Search the records below for the word "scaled". Pull out each line that has it.

Stored items
★ ★ ★
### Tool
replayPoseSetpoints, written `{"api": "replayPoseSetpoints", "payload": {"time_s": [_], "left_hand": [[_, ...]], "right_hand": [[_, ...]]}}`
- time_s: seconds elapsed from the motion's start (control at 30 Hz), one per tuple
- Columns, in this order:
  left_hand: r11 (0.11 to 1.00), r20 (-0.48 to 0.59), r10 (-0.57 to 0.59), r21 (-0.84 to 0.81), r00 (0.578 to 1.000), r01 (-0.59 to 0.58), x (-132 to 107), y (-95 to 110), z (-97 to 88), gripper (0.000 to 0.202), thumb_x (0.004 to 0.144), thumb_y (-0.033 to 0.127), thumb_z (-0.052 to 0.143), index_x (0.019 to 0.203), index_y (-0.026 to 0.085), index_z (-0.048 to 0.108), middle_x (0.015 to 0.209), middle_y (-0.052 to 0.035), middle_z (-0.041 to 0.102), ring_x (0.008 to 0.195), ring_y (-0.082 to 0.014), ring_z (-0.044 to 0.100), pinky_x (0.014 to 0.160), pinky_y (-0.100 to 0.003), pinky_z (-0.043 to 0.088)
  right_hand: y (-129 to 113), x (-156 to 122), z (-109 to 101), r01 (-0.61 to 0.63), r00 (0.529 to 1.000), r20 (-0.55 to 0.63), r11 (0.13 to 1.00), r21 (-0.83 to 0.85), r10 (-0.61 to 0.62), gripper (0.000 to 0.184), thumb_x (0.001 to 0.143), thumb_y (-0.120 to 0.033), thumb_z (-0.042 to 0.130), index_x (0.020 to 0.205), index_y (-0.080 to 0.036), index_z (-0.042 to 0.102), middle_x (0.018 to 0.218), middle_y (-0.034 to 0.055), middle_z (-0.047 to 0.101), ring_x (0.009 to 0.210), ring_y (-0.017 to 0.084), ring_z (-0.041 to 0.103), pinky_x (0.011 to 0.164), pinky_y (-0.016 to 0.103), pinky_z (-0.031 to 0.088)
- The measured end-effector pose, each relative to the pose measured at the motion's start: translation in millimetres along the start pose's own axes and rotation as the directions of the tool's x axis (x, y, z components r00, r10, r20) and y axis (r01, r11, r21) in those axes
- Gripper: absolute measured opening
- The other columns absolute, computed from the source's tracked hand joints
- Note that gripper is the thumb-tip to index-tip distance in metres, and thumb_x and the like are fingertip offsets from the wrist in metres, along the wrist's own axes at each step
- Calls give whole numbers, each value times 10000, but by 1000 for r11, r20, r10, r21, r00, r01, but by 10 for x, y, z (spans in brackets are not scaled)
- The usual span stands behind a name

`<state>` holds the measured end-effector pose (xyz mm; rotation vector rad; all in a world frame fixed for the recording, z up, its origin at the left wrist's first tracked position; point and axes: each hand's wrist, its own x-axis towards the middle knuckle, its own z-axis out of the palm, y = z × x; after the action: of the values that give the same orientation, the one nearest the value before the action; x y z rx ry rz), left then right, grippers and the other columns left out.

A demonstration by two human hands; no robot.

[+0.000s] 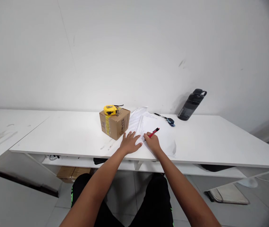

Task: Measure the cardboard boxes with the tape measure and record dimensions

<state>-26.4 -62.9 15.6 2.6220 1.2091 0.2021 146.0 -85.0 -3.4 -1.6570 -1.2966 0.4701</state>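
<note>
My right hand (pixel 152 142) is closed around a red pen (pixel 154 132), its lower end near the white paper (pixel 165 135). Flat and with fingers spread, my left hand (pixel 129 144) rests at the paper's left side, close to the front of a cardboard box (pixel 117 124). On top of that box lies a yellow tape measure (pixel 110 110). Sheets with writing (pixel 136 118) spread out behind my hands, partly under the blank-looking paper. The pen's tip is mostly hidden by my fingers.
A dark water bottle (pixel 191 105) stands at the back right by the wall. Left of it lie a black pen (pixel 160 115) and a small dark blue item (pixel 170 122). Under the white desk (pixel 219 142) are a shelf and cardboard boxes (pixel 71 173).
</note>
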Motion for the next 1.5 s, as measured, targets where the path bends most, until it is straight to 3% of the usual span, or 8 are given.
{"api": "replayPoseSetpoints", "payload": {"time_s": [1.5], "left_hand": [[1000,-1,-1,-13,1000,1,-10,16,-19,670,906,664,253,1481,326,321,1610,-36,191,1490,-263,96,1185,-542,25]], "right_hand": [[29,3,11,5,1000,-2,1000,2,-5,339,795,-411,470,528,-235,358,477,-55,385,532,139,386,555,267,299]]}}
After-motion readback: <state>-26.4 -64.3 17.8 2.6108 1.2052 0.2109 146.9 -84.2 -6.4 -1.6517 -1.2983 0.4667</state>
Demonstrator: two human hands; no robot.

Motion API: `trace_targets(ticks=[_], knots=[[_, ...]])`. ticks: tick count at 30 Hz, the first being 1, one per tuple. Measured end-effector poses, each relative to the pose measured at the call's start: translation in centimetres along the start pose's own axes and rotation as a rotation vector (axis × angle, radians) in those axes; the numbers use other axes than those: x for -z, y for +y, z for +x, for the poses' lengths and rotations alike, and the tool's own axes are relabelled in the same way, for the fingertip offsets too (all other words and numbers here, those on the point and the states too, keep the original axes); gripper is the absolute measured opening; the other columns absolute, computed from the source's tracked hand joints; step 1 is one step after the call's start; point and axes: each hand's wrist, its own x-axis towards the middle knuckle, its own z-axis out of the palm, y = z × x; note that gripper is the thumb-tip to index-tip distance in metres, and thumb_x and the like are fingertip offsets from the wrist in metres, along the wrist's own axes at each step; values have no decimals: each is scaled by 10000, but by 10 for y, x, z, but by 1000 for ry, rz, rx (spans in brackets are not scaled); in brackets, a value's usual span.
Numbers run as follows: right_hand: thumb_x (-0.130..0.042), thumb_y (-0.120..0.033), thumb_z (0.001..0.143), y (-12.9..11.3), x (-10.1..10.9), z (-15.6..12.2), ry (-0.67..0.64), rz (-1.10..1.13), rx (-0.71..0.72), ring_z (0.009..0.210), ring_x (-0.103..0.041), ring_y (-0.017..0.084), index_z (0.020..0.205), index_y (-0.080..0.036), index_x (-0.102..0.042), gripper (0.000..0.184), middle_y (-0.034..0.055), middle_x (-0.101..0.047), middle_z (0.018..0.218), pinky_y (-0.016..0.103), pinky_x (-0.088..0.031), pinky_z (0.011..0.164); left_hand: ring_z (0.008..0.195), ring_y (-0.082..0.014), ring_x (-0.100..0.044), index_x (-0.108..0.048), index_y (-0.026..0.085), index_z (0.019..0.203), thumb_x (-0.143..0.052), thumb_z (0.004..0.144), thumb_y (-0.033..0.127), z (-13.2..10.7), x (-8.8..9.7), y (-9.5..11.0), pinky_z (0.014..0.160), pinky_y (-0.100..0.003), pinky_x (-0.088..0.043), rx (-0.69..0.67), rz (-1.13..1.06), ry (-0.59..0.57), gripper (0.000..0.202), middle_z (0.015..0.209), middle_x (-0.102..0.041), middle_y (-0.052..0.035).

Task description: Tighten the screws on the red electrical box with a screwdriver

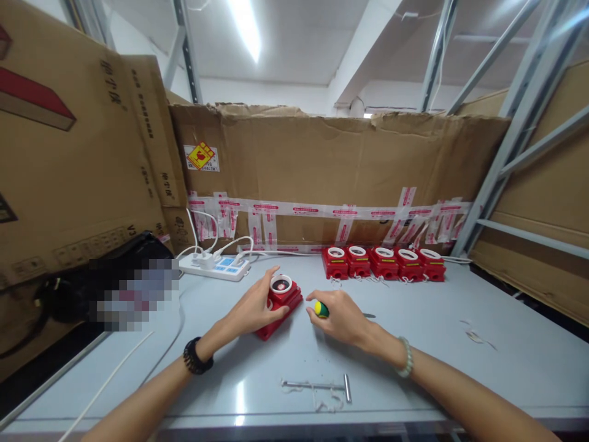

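My left hand (260,304) is wrapped round a red housing (288,301) with a white ring on top, thumb along its near side and fingers over the far side. The housing sits at an angle on the table. Just to its right, my right hand (343,316) curls round the yellow-and-green handle of a screwdriver (321,309). Its thumb and forefinger are apart at the tips, and a bit of the shaft shows beyond the hand. Nearer me lies a metal T-handle tool (317,386) with white string about it.
Several red housings (384,264) with white rings stand in a row at the back right. A white power strip (216,267) with plugs is at the back left. Cardboard (322,159) walls the back. White string scraps (476,336) lie right; a black bag (78,288) left.
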Motion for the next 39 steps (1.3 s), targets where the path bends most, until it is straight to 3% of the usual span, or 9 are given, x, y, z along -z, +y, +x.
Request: trace_targets(ticks=[6,8,12,17,22,27,31,36,39], knots=[[-533,-273,821,5,5,-11,-3,-25,-27,694,-647,185,976,-180,-667,225,60,-723,792,284,-439,675,1081,-227,-561,-164,261,1422,-642,631,171,-4,30,-7,977,-352,-426,-147,-197,-344,929,1274,-527,-46],[-527,-273,825,6,6,-11,-4,-28,-35,689,-643,183,971,-181,-669,223,60,-720,783,285,-436,674,1149,-242,-519,-209,274,1415,-648,617,163,-5,36,-8,998,-354,-410,-172,-163,-389,917,1344,-467,-48],[-526,-260,818,6,9,-9,-2,-22,-40,664,-627,175,965,-174,-670,223,61,-710,752,281,-429,661,1296,-312,-351,-322,266,1382,-688,640,244,-6,34,-4,1083,-453,-277,-230,79,-285,827,1414,-392,-75],[-517,-206,784,5,17,-7,43,14,-42,551,-543,136,960,-167,-660,230,25,-658,655,257,-405,601,1079,-314,-530,-336,300,1382,-761,609,342,-3,16,7,941,-464,-402,-209,211,-219,883,1242,-548,-84],[-505,-244,794,4,31,-7,192,134,-72,451,-424,96,960,-163,-632,225,-43,-519,525,226,-365,522,1092,-284,-530,-303,283,1392,-766,606,322,-3,22,3,941,-397,-426,-252,78,-218,913,1278,-514,-81],[-502,-314,814,7,42,-9,329,325,-130,450,-458,101,867,-154,-612,201,-30,-538,533,228,-372,482,1134,-266,-498,-335,249,1352,-726,657,323,-5,38,5,1004,-400,-383,-272,-63,-21,802,1252,-490,-76],[-498,-355,811,9,48,-6,393,554,-180,484,-519,122,650,-173,-548,248,-4,-559,520,236,-411,474,1089,-257,-516,-443,236,1216,-721,652,302,-3,34,5,971,-397,-406,-287,-148,59,632,1186,-504,-64],[-507,-446,813,0,44,-2,355,1043,-359,374,-492,109,570,-187,-473,357,-24,-528,430,230,-417,392,991,-246,-567,-405,225,1204,-713,665,341,-3,26,-2,884,-379,-459,-224,-239,76,631,1143,-538,-70],[-592,-474,771,-9,32,-4,271,1164,-442,396,-546,125,590,-185,-460,366,-23,-566,467,238,-450,402,946,-242,-585,-411,224,1191,-714,659,351,-3,24,-3,860,-373,-467,-217,-223,108,626,1103,-566,-61]])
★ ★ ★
Answer box
- Calls give whole numbers, each value times 10000, but by 1000 for r11, r20, r10, r21, r00, r01, but by 10 for x, y, z (spans in brackets are not scaled)
Motion API: `trace_targets(ticks=[_], knots=[[_, ...]])`. ticks: tick count at 30 Hz, the first being 1, one per tuple. Measured end-effector poses, each relative to the pose measured at the call's start: translation in centimetres along the start pose's own axes and rotation as a rotation vector (axis × angle, radians) in those axes; the numbers use other axes than those: x for -z, y for +y, z for +x, for the poses' lengths and rotations alike, and the tool's own axes are relabelled in the same way, for the fingertip offsets too (all other words and numbers here, those on the point and the states too, keep the original axes); gripper is the absolute measured opening; the other columns absolute, computed from the source's tracked hand joints; step 1 is one step after the call's start; point and axes: each hand's wrist, its own x-axis towards the middle knuckle, its own z-axis out of the palm, y = z × x; note that gripper is the thumb-tip to index-tip distance in metres, and thumb_x and the like are fingertip offsets from the wrist in metres, along the wrist's own axes at each step; values have no decimals: each is scaled by 10000, but by 10 for y, x, z, but by 1000 for ry, rz, rx (spans in brackets are not scaled); in brackets, a value's usual span.

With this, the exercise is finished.